Rooming-in: Where is the Outrage in the UK?

A newborn baby has suffocated to death under his mother, who fell asleep while breastfeeding in a hospital in Rome. The exhausted mother had continually begged for her baby to be taken to the newborn nursery so that she could sleep. The tragic case of baby Carlo has caused an outcry in Italy and has been widely reported in the press there.

The story has also been picked up by some UK newspapers. However, reporting has failed to point out that there are no newborn nurseries at all in the NHS and that similar tragedies have happened in the UK.

In 2018, Louie Bradley choked to death when his exhausted mother fell asleep while breastfeeding him in hospital in Bolton, having been advised by midwives to feed lying side-by-side in a hospital bed. Julia Geis-Clements’ daughter Cerys suffered brain damage as a result of hypoxia during her first breastfeed. Three-day-old Leon died when his mother fell asleep breastfeeding him. He hadn’t fed in the hospital twice that morning but was discharged anyway. He was dehydrated. The healthcare staff blamed his distraught mother, Michelle Jerrison, for falling asleep.

Marie Downey and her son, Darragh died when she fell out of a hospital bed while breastfeeding in Cork, Ireland. In Australia, Monica Thompson was given narcotic painkillers and sleep aids after her c-section and then given her newborn to breastfeed. She awoke an hour later discover her baby, Jacob, was dead next to her.

These are the cases that made the press (and there are more). The scientific literature contains numerous case examples. Researchers in Japan found an association between celebral palsy as a result of sudden unexpected postnatal collapse during early skin-to-skin contact, which aims to facilitate breastfeeding. Joel Bass and colleagues in the US highlight how so-called Baby Friendly practices might inadvertently contribute to sudden unexpected postnatal collapse during skin-to-skin contact.

The Healthcare Special Investigation Branch (HSIB) investigated a small number of babies who had suffered postnatal collapse during skin-to-skin. Unfortunately, they chose to appease UNICEF Baby Friendly UK, misrepresenting the findings of a Cochrane review, implying sound evidence for many fanciful benefits of skin-to-skin when Cochrane found the opposite.

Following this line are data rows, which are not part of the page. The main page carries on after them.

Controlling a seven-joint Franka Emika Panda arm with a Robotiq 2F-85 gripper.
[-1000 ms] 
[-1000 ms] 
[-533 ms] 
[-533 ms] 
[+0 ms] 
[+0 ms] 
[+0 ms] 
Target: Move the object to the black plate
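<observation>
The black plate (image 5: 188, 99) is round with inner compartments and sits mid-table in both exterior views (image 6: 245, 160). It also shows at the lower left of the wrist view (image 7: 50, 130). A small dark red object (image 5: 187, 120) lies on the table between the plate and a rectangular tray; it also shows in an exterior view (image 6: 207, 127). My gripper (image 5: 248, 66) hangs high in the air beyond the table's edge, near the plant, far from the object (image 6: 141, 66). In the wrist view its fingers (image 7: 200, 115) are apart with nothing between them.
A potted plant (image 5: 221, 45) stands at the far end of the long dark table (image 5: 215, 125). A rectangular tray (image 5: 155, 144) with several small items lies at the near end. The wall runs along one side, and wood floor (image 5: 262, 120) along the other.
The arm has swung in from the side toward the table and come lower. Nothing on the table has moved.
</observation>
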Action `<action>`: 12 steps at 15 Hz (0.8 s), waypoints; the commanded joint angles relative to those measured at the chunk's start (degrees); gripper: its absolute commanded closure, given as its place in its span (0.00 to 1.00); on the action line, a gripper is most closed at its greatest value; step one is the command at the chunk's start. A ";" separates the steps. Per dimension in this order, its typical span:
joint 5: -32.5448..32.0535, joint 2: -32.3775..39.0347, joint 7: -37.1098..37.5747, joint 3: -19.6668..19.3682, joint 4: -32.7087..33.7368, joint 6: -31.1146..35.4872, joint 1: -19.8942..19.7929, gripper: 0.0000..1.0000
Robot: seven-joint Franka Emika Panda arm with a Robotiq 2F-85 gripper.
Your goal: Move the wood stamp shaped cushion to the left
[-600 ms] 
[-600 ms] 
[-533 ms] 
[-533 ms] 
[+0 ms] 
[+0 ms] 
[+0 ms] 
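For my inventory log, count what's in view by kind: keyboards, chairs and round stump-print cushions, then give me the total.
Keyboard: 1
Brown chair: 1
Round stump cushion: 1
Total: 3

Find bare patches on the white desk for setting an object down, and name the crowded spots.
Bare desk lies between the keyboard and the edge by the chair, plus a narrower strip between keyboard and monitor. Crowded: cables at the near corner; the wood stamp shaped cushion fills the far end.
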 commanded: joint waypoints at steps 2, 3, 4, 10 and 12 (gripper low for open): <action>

Now, we could get all clever and scientific here, but really there is no need for anything other than a good dose of common-sense. Let’s break it down: Women who have just had a baby are usually exhausted, in pain and may require strong pain relief. They also need sleep, rest and recovery. This is because they are human beings and all human beings need sleep, rest and recovery, especially after a physical ordeal like birth . Exhausted people have a tendency to fall asleep when not intending to. People who are in pain, spaced-out on medication or who cannot stay alert are not able to hold a newborn baby safely. There’s no maternal superpower that makes mothers any different here.

Healthcare professionals seem to lack this basic understanding. They have decided that in order to promote breastfeeding, newborn nurseries must be removed and all women, no matter how exhausted, in pain or spaced-out must immediately assume 24-7 care of their newborn. This is as ridiculous as it is reckless.

We make a radical proposal: Start treating women who have just had babies as patients in a hospital who require rest, recovery and healthcare and do not expect them to provide 24-7 care for their tiny newborn. Bring back newborn nurseries for mothers to use as much or as little as they wish or feel the need to. Ensure maternity staff realise they are responsible for providing nursing care to women who have just had babies. And ensure that women’s partners can be with them and their babies and share in those early hours and days with their newborn (but do not expect them to play nurse and do the job of maternity staff).

We have to recognise that mothers are not superheroes and breastfeeding is not magic. Basic, ordinary human needs still apply. If our healthcare services did the decent thing and met those needs and acknowledged the importance of postnatal women getting decent sleep, we would all have an easier time after our babies are born. More importantly, some families would be spared the devastating loss of a precious baby and could go on to enjoy their child, celebrate birthdays, see them go to school and be a family.